- Exercise requirements
Set down the data that follows again, exactly as written.

━━━━━ Information provided

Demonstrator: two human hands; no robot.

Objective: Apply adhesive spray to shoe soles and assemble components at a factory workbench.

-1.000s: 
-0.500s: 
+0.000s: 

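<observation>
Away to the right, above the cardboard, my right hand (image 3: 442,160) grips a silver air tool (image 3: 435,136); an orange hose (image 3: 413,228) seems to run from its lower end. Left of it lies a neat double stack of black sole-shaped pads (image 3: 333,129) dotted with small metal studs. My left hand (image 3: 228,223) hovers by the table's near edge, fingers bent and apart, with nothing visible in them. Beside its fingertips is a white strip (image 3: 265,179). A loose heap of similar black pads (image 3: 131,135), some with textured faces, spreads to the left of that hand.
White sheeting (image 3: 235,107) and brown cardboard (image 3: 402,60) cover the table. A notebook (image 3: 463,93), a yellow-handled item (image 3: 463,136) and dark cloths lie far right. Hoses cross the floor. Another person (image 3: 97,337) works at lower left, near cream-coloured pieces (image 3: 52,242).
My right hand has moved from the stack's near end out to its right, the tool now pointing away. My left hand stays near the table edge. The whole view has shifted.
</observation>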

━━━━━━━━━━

- Solved exercise
Demonstrator: two human hands; no robot.

Objective: Apply adhesive spray to shoe soles and assemble components at a factory workbench.

-1.000s: 
-0.500s: 
+0.000s: 

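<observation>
Away to the right, above the cardboard, my right hand (image 3: 442,160) grips a silver air tool (image 3: 435,136); an orange hose (image 3: 413,228) seems to run from its lower end. Left of it lies a neat double stack of black sole-shaped pads (image 3: 333,129) dotted with small metal studs. My left hand (image 3: 228,223) hovers by the table's near edge, fingers bent and apart, with nothing visible in them. Beside its fingertips is a white strip (image 3: 265,179). A loose heap of similar black pads (image 3: 131,135), some with textured faces, spreads to the left of that hand.
White sheeting (image 3: 235,107) and brown cardboard (image 3: 402,60) cover the table. A notebook (image 3: 463,93), a yellow-handled item (image 3: 463,136) and dark cloths lie far right. Hoses cross the floor. Another person (image 3: 97,337) works at lower left, near cream-coloured pieces (image 3: 52,242).
My right hand has moved from the stack's near end out to its right, the tool now pointing away. My left hand stays near the table edge. The whole view has shifted.
</observation>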

With that, the answer is complete.